Hunter sighed. So did Sinclair. This fear that Lydia was talking about, the threat of violence, could happen everywhere. She could have just as easily gotten gay-bashed walking to her apartment after a date with Regina as she could have walking down her father's stretch of country road.

"Unless you plan to date a different kind of woman from what you prefer now, I say that you out yourself almost every day. Don't you think it would be better for your family to know because you told them rather than for them to speculate and get all the facts wrong?"

"No, I don't. You need to stop thinking about what's best for me, because obviously you have no idea what I need to do or be."

"Just because I've been gone from this country for most of my life doesn't mean I understand it any less. When I was fifteen I left Jamaica. I knew that I was a lesbian then and, because of what I looked like, I was an out lesbian. It was hard for me. It was hard for the thirteen years I was in England, for various reasons, and it's going to be difficult here as well. I don't anticipate anything being easy. But I'd rather suffer the chance of someone accosting me for being a dyke than suffer the emotional violence I'd do to myself if I wasn't honest about who I am."

"I don't see it as hiding, like I said. I see it as saving my skin. And I have absolutely no problem with that." Lydia's voice was final.

The leather creaked as someone stood up. "This is a difficult conversation. We should finish it some other time. It's too soon after what happened today."

"Yeah. I guess you're right." The sofa creaked again. "I'm going to bed."

"OK. I'll just stay out here awhile and clear my head."
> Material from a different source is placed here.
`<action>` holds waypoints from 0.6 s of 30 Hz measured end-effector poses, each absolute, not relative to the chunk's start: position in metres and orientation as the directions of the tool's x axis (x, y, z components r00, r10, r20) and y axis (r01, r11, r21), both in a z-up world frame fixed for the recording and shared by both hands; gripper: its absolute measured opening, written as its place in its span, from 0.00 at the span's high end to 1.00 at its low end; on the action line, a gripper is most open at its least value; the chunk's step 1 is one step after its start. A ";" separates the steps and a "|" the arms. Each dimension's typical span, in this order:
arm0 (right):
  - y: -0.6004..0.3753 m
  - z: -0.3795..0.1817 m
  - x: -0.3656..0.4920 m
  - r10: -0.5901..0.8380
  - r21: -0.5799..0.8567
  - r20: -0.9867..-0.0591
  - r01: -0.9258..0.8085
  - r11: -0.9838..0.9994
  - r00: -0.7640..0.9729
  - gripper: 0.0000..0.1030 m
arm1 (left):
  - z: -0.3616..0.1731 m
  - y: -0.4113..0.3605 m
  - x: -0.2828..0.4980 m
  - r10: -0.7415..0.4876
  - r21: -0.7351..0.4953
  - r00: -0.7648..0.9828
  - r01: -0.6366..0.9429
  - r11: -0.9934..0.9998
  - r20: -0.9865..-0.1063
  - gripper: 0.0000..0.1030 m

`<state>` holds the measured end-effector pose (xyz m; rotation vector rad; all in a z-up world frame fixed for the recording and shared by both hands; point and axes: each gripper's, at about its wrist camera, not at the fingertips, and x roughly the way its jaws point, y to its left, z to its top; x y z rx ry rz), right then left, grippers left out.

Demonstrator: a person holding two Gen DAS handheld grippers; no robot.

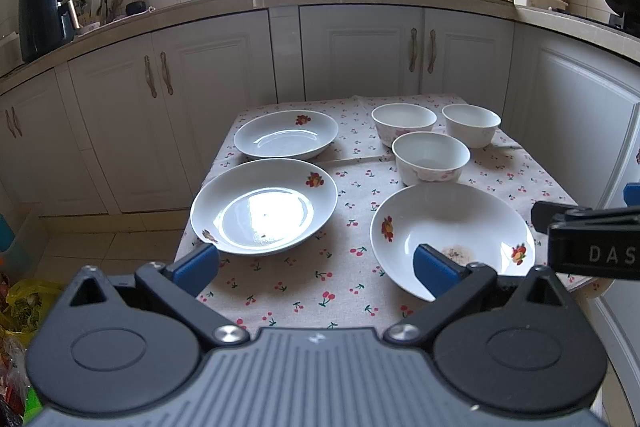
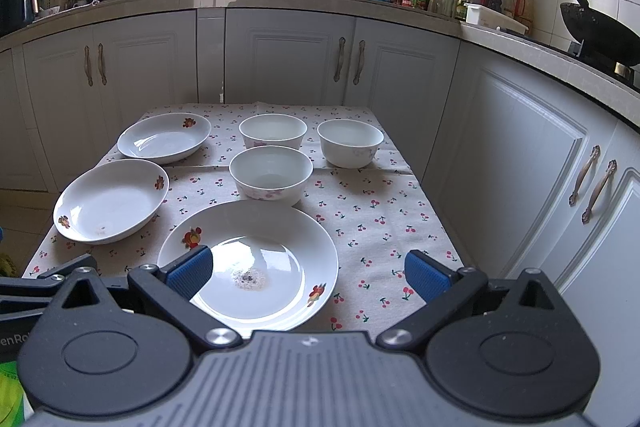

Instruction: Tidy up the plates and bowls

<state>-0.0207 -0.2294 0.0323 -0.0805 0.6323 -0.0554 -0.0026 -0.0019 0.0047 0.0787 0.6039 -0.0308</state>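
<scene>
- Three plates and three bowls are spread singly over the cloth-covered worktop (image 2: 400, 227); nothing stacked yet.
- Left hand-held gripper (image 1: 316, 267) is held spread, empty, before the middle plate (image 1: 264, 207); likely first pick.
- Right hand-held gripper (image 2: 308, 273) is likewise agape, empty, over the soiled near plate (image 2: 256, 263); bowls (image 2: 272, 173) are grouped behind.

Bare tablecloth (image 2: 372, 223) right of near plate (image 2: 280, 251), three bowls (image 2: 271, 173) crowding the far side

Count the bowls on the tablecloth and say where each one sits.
3: far-left bowl and far-right bowl side by side at the back, front bowl just behind the nearest plate. None looks hidden.
</scene>
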 end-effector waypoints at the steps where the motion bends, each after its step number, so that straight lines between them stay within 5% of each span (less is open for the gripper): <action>1: -0.230 0.032 -0.021 -0.076 -0.091 -0.588 0.027 0.995 0.805 0.00 | 0.005 -0.002 -0.003 -0.006 0.064 0.823 0.052 0.997 -0.568 0.01; 18: -0.226 0.033 -0.014 -0.064 -0.111 -0.588 -0.002 0.994 0.806 0.00 | 0.003 -0.001 0.000 -0.006 0.063 0.824 0.050 0.997 -0.566 0.01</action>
"All right, I'll see you in the morning." Soft footsteps gradually faded away.

Sinclair heard Hunter's low sigh. "What the blazes did I get myself into with this woman?"

In the morning it was just Lydia and Sinclair.

"She left to do some work," the younger woman said. Her voice was strained. Although it was seven in the morning, she was already made up and ready for work. With her skillfully applied makeup, it was nearly impossible to see her bruise from the fight.

"You can stay here while I go to work if you like, or I can drop you at Papa's on my way to town."

"I'll stay here. You have a good collection of books to keep me occupied all day. We can go over to Papa's for dinner after you get back."

"In that case I'll try to come home at a decent hour for a change."

After Lydia went off to work, Sinclair changed into a pair of borrowed shorts and a shirt and went to explore the large subdivision and its adjoining woods. Despite its manicured facade, the neighborhood still managed to keep many of the natural elements that made it beautiful. Sinclair took out her camera and quickly lost herself in the landscape.

By the time Lydia came home it was too late for dinner, so she just took Sinclair back to their father's, promising that they would do something less dangerous sometime soon.